Butterfield's utilization of Marcy's Southern Route for his stageline greatly encouraged settlement along the line. Stage stations had to be built approximately every twenty miles. Buildings were needed to house his employees and provide dining rooms for stage riders and corrals were necessary to hold the livestock. Adequate supplies and water had to be available. It was an enormous investment for this adventurous businessman which promised handsome profits and apparently provided quite a bit of fun.
As described in the book, Ninety-Four Years In Jack County 1854-1948, by Ida Lasater Huckabay:
In 1857, the largest steamer in the world, Great Eastern, which was built in London, was set afloat. It was built by the Eastern Navigating Company to maintain an ocean route to the East, Australia, and around Cape Good Hope. It could carry 1,000 passengers, 5,000 tons of merchandise and 15,000 tons of coal. The propelling power comprised of both sail and screw. It was 679 feet long, eighty feet amidship with tonnage of more than 20,000. Being too large for the commerce of that day, it was never a success. But in 1859, the Great Eastern was the sea hound of the ocean, the boat talked and boasted of when ships were mentioned.
The commander of the big liner was Captain Harrison, well known in the commercial circles in New York.
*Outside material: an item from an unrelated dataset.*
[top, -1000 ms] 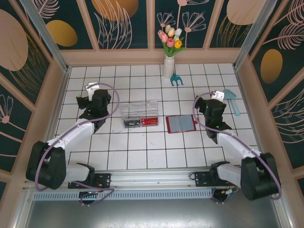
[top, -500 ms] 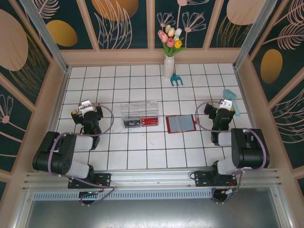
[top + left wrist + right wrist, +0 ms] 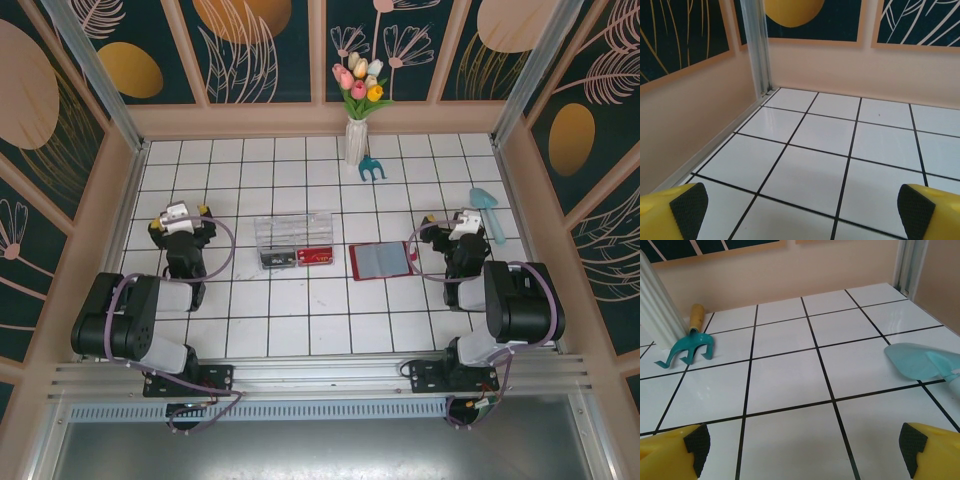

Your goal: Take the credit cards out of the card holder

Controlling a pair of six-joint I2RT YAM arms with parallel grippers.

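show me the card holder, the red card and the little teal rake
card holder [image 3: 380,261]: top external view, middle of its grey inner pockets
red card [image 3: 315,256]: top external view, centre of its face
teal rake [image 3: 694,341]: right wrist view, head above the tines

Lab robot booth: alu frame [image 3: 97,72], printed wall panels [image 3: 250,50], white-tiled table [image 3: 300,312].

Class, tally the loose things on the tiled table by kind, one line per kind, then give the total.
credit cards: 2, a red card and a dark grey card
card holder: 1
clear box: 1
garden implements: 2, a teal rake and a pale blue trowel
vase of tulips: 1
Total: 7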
John Butterfield was a popular New Yorker with an acquaintance from coast to coast. In midsummer of 1859, John Butterfield and Captain Harrison met at a dinner in New York City.
John Butterfield was justly proud of his overland stage and never tired of entertaining the men of the East with the wonders of the glorious West, his stupendous line of almost 3,000 miles, and the speed of the horses and mules. Butterfield led the conversation around to his line and the Texas mules. He elaborated on the mules-there was nothing to equal them. Captain Harrison pompously smoked and listened, but mule talk and mule speed grew tiresome to the captain of a 20,000 ton steamer, and after moments of endurance, the captain ventured that his vessel could go all around South America and beat the mules to San Francisco. Butterfield was quick with, "I'll bet you can't."
"What will you bet?" asked the captain between puffs of smoke.
"One hundred thousand dollars," cried Butterfield with a bang on his fist on the table.
The guests burst into laughter and a storm of questions. With much hilarity and joking they demanded that the wager stand. Captain Harrison was more than willing. There was nothing afloat to equal his Great Eastern and surely there was nothing afoot. Butterfield was likewise sincere and assured. He would stake his own fortune on his Texas mules. He requested three months for preparation. This was agreed upon as official permission was needed from the steam company.
It is said Butterfield spent $ 50,000 in new equipment and practically all of three months in preparation. New coaches were purchased to be held in readiness at many points along the route. The drivers selected were experienced teamsters, and only the fastest span of mules and teams of horses were held at the change stations.
The Great Eastern, in perfect running order with a selected crew, its alert captain and passengers, and cargo, steamed out of New York harbor and turned south. The captain had marked the shortest course. The vessel was to take the rough and calm seas alike, not a knot was to be lost. Every man was trained; everyone felt a personal interest in the boat. The great liner could spread 7,000 yards of sail and her eight engines could turn out 11,000 horse power. On and one she sailed, around Cape Horn, up the Pacific, and on the last leg of her journey.
Over the prairies and desert sped the Texas mules. There was more interest and excitement in the in the overland run. The steamer ran along on the water, but on land there were bursts of cheers every ten or twenty miles. As the first faint cloud of dust told that the stage was coming, the population began its ovation. It increased as the stage grew nearer and the little change stations became one wild melee of noise, dust, sweating and plunging horse flesh. Each little station stood in readiness with a fresh driver and fresh teams. Before the horses had scarcely stopped, they were unfastened from the traces; others plunging were held in check just long enough to be fastened. The driver threw the mail from one boot of a stage to another. If it was at the station where coaches were changed there was only a slacking of speed.
The excitement reached its climax as the stage started its dash from each station. Yells and cheers followed the rocking stage as long as it was visible in the cloud of dust. The mules seemed to have almost a sportive attitude. On other trips they might have had to be urged, on the Butterfield race they were held in check. The stage swayed and bumped but miraculously it kept itself righted. The frontier had never known such excitement; it far exceeded Indian raids. Side bets and side interest almost equaled that of the participants; the gaming thrilled from coast to coast with the race.
Twenty days of travel, of changing horses and mules, wild driving through the vastness by teamsters who thought only of the safety of the mails and the station next to be reached. Twenty days and the last relay dashed into the San Francisco station. The ovation there was led by John Butterfield. Thirty-six hours later the Great Eastern docked. John Butterfield and his mules had won.